Dans son court-métrage de fiction «Astel», la réalisatrice sénégalaise Ramata-Toulaye Sy revient sur une histoire d’amour entre un père et sa fille, pour évoquer un sujet universel : le passage de l’enfance à l’adulte. Ce film a été projeté, dimanche 26 février, dans le cadre de la 28e édition du Festival panafricain du cinéma et de la télévision de Ouagadougou (Fespaco).
Née en France, Ramata-Toulaye Sy a su, malgré sa double culture, conserver intactes ses racines, la tradition de ses parents. C’est en ce sens que la réalisatrice sénégalaise laisse transparaître dans son film «Astel», en compétition officielle dans la catégorie court-métrage de fiction à la 28e édition du Festival panafricain du cinéma et de la télévision de Ouagadougou (Fespaco), le silence évocateur faisant la singularité de la culture peule, quand il s’agit d’exprimer certains sentiments et attitudes vis-à-vis des aînés et personnes âgées. Mais aussi, cette propension à taire très souvent les émotions et à intérioriser les sentiments au nom de certaines valeurs morales. C’est donc ce silence enveloppé de pudeur et de dignité qui remplit ce film tourné dans le nord du Sénégal et qui a pour cadre Podor et Matam.
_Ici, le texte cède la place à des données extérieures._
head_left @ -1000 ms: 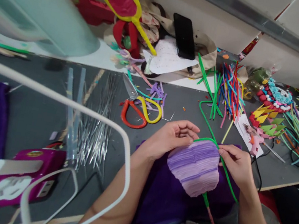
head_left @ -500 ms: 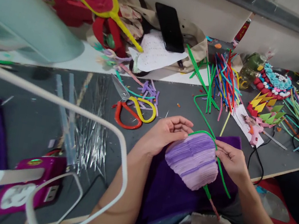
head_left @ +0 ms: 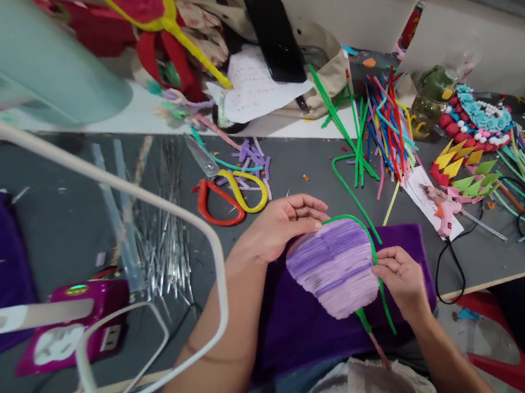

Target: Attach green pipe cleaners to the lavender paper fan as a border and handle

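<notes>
A rounded petal-like piece (head_left: 335, 267), striped in light and dark purple and apparently made of pipe cleaners side by side, is held over my lap. My left hand (head_left: 294, 224) pinches its upper left edge, together with one end of a green pipe cleaner (head_left: 387, 310). That pipe cleaner curves along the top and right edge, its free end hanging past the right side. At the right edge, my right hand (head_left: 399, 278) has its thumb and fingertips closed on the green pipe cleaner. A green stem (head_left: 363, 320) juts from the petal's lower end. Beneath lies a purple cloth (head_left: 298, 338).
Scissors (head_left: 230, 194) with red and yellow handles lie left of my hands, beside cut purple bits (head_left: 255, 158). Silvery wires (head_left: 170, 228) and a white curved frame (head_left: 219, 284) are at left. Coloured pipe cleaners (head_left: 387, 124), a phone (head_left: 275, 36) and a glue gun (head_left: 445, 212) are farther back.
The camera view has shifted slightly. Both hands keep hold of the petal and the green pipe cleaner, and the right fingers sit a little lower along its edge.
</notes>
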`<act>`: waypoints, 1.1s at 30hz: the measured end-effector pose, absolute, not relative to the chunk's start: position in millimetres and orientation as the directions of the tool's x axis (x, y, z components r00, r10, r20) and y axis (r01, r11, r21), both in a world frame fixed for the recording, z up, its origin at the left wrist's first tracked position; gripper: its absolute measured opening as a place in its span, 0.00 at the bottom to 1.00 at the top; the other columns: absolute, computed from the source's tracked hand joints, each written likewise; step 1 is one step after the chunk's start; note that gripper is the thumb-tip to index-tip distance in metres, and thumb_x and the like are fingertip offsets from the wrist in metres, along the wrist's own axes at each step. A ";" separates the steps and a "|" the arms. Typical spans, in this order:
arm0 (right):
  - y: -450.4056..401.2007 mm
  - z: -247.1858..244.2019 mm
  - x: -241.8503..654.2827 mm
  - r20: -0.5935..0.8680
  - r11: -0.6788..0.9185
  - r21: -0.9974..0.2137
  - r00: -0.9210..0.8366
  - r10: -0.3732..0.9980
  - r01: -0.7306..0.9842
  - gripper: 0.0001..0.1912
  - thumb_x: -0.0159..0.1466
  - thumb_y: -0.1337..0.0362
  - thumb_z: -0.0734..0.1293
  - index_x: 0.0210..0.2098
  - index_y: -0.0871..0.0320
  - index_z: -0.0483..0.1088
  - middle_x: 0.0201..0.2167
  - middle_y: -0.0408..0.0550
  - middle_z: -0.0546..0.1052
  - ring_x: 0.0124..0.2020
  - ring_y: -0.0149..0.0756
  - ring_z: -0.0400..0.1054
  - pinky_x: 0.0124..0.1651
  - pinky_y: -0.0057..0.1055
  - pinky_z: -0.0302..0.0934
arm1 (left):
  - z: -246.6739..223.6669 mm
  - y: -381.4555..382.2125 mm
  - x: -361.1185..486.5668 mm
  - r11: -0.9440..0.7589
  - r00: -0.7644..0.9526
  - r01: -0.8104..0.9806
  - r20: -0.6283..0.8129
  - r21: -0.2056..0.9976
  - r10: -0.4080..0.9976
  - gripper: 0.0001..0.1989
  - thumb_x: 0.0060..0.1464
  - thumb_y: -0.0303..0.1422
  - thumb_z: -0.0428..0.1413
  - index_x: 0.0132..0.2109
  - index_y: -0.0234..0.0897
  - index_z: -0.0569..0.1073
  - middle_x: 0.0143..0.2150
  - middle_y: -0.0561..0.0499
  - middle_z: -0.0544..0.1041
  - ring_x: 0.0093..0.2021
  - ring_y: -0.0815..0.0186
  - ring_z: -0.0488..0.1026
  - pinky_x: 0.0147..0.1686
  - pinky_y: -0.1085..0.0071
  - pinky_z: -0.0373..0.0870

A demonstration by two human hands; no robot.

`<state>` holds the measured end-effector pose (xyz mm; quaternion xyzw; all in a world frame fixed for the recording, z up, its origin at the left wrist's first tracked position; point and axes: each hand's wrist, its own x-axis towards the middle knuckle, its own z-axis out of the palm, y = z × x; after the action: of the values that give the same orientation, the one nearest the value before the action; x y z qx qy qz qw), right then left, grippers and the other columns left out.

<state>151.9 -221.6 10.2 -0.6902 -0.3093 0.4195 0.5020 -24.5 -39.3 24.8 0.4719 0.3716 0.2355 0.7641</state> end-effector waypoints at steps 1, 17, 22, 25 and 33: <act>-222.5 8.7 151.0 -0.253 -0.303 -0.953 0.467 0.847 0.033 0.11 0.53 0.60 0.70 0.34 0.57 0.70 0.26 0.43 0.79 0.29 0.34 0.74 0.33 0.28 0.66 | 24.8 -39.3 -24.6 0.446 0.607 -0.010 -0.349 0.895 0.714 0.20 0.34 0.27 0.70 0.39 0.33 0.77 0.33 0.50 0.79 0.31 0.70 0.75 0.32 0.76 0.71; -237.7 -2.2 146.3 0.002 -0.166 -0.899 0.382 0.924 0.406 0.18 0.61 0.63 0.66 0.50 0.54 0.76 0.43 0.50 0.80 0.38 0.36 0.76 0.42 0.31 0.72 | 24.8 -36.8 -23.4 0.451 0.500 -0.064 -0.362 0.890 0.787 0.19 0.29 0.24 0.68 0.34 0.33 0.76 0.31 0.50 0.80 0.30 0.70 0.75 0.31 0.76 0.72; -242.9 -6.1 144.6 -0.009 -0.146 -0.918 0.351 0.936 0.368 0.22 0.63 0.65 0.64 0.57 0.53 0.71 0.55 0.49 0.75 0.54 0.38 0.72 0.57 0.35 0.67 | 26.9 -36.1 -23.5 0.448 0.438 -0.107 -0.363 0.887 0.823 0.18 0.29 0.23 0.67 0.33 0.33 0.76 0.30 0.50 0.80 0.30 0.68 0.76 0.32 0.75 0.73; -245.6 -8.1 145.7 0.004 -0.127 -0.917 0.326 0.945 0.378 0.22 0.65 0.67 0.60 0.58 0.52 0.70 0.56 0.46 0.75 0.56 0.38 0.70 0.61 0.38 0.64 | 28.1 -35.3 -24.3 0.451 0.424 -0.121 -0.365 0.884 0.829 0.18 0.29 0.23 0.67 0.33 0.33 0.75 0.29 0.50 0.80 0.30 0.69 0.76 0.31 0.75 0.73; -244.8 0.1 143.2 -0.063 -0.156 -0.950 0.321 0.945 0.271 0.23 0.66 0.66 0.59 0.60 0.51 0.69 0.57 0.42 0.74 0.52 0.39 0.74 0.51 0.36 0.73 | 27.2 -33.0 -26.0 0.457 0.411 -0.156 -0.363 0.876 0.836 0.17 0.29 0.22 0.67 0.32 0.34 0.76 0.29 0.51 0.80 0.29 0.69 0.76 0.30 0.77 0.73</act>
<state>143.2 -244.8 0.1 -0.6677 -0.4554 0.3633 0.4635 -26.0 -33.0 27.2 0.3988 0.4264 0.3354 0.7394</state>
Dans son court-métrage de fiction, dont la langue de tournage est le peul, Ramata-Toulaye Sy a filmé les regards évanescents et mouvements des protagonistes, le magnifique paysage rural, le beuglement et le mugissement des vaches, comme pour s’attarder sur les non-dits ainsi que le dialogue laconique qu’entretiennent ses personnages. Chez les Peuls, la parole n’est toujours pas le moyen de communication le mieux approprié pour exprimer ses sentiments. En effet, les mouvements et regards suffisent largement, même quand il s’agit d’exprimer des sentiments universels, notamment l’amour ou le désir. «Astel» se caractérise par la belle simplicité du récit, un scénario subtil ainsi qu’un propos universel qui accroche et connecte tout le monde.
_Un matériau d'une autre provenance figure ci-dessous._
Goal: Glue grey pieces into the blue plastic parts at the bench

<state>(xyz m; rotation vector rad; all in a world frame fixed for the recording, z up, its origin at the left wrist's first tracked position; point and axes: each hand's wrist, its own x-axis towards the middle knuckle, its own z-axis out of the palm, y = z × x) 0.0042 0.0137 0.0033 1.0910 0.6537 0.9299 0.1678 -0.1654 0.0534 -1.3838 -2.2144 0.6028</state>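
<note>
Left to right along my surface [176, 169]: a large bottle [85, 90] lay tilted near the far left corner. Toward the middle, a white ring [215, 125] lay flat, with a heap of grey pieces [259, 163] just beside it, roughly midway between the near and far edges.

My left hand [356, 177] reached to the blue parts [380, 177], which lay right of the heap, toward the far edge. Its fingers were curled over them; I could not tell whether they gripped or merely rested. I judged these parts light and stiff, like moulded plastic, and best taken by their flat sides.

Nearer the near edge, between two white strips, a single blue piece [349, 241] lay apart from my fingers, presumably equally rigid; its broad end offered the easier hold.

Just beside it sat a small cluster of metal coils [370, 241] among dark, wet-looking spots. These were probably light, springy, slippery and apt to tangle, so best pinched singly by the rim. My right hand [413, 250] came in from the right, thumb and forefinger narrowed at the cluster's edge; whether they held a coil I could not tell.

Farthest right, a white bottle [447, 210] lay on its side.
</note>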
Il y est question de l’histoire d’amour entre un père et sa fille de 13 ans. Des histoires comme on en voit tous les jours. Dans cet univers de paix et de simplicité, tout changera quand Astel, par la force de la nature, est appelée à passer une nouvelle étape de sa vie de femme. Un passage obligé qui lui rappelle la dure réalité de l’existence.
Scénario subtil.
La réalisatrice sénégalaise s’intéresse à cette transformation dans la vie d’une femme qui se manifeste dans toutes les sociétés humaines. Seulement, le mérite de ce film, c’est d’avoir mis le projecteur sur comment cette transformation dans la vie d’une femme s’opère chez les Peuls. Astel, qui pensait pouvoir continuer, comme elle le faisait depuis toute petite, d’accompagner son père conduire les bêtes tous les matins dans la brousse, voit d’un coup son rêve se confronter à la dure réalité de la vie.
Ce court-métrage de fiction pose aussi la problématique de la féminité et de l’organisation du travail dans certaines sociétés. Celles-ci continuent d’admettre que certains métiers ne doivent pas faire l’objet d’un partage entre les femmes et les hommes. Ainsi, en dépit de sa résistance, la jeune fille se voit obligée de rejoindre sa maman pour s’occuper quotidiennement des travaux domestiques. Le basculement subit d’une fille dans le monde des femmes constitue toute la trame de ce court-métrage de fiction faisant partie de la dizaine de films sénégalais en compétition dans le cadre de la 28e édition du Festival panafricain du cinéma et de la télévision de Ouagadougou. Avec son film Ramata-Toulaye Sy tentera de succéder à son compatriote sénégalais Moly Kane, Poulain d’or du dernier du Fespaco pour son court-métrage «Serbi, Les tissus blancs». Le film «Astel» a fait sa première mondiale en 2021, à Toronto. Avec plus d’une cinquantaine de sélections dans des festivals, il a remporté plus d’une dizaine de prix, dont une distinction au Festival international du film francophone de Namur. Il est même éligible pour les meilleurs courts-métrages de fiction à la 95e cérémonie des Oscars et pour les César français du meilleur court-métrage en 2023.